Brenna turned to Greg. “This was something they did on the one night they spent together.”

“And they’re still talking about it now?”

Brenna shrugged and pointed at him. “Exactly.”

“It was that good?”

“Good enough to impregnate her,” Brenna said, gesturing at each twin in turn. “Twice!”

“I don’t think I impregnated her with my tongue,” JD said.

This conversation was getting away from them.

“Can we not say ‘impregnate’ around the children, please?”

“It’s biology,” Brenna said. “They should know about the birds and the bees.”

“Not at four.”

“They’re almost five,” Brenna said.

“I like bees,” Sky said, licking her finger, then wiping it on her daddy’s slacks.

“Bees are for babies,” Kye said.

She held up both hands. “Okay, everyone, let’s finish our food in peace, please!”

Too tired, she didn’t attempt to build another sandwich for herself.

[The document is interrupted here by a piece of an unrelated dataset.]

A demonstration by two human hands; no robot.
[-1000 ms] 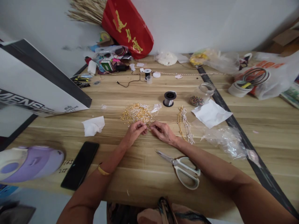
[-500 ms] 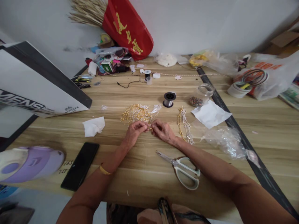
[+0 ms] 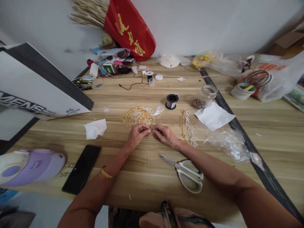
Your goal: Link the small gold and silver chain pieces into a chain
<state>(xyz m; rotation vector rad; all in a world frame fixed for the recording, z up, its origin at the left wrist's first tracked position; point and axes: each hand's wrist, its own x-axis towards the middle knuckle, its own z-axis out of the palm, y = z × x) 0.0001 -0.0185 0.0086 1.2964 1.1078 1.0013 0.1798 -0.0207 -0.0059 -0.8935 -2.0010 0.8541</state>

Her mind raced. She couldn’t even think clearly enough to put food together. Happy to stay slumped on the couch, exhaustion ran through her veins.

JD swung his plate around, offering her the other half of his sandwich. “Boss has to eat something.”

Straightening, she took the plate. “We’re not at home.”

“We’re with family.” He winked. “You’re the boss.”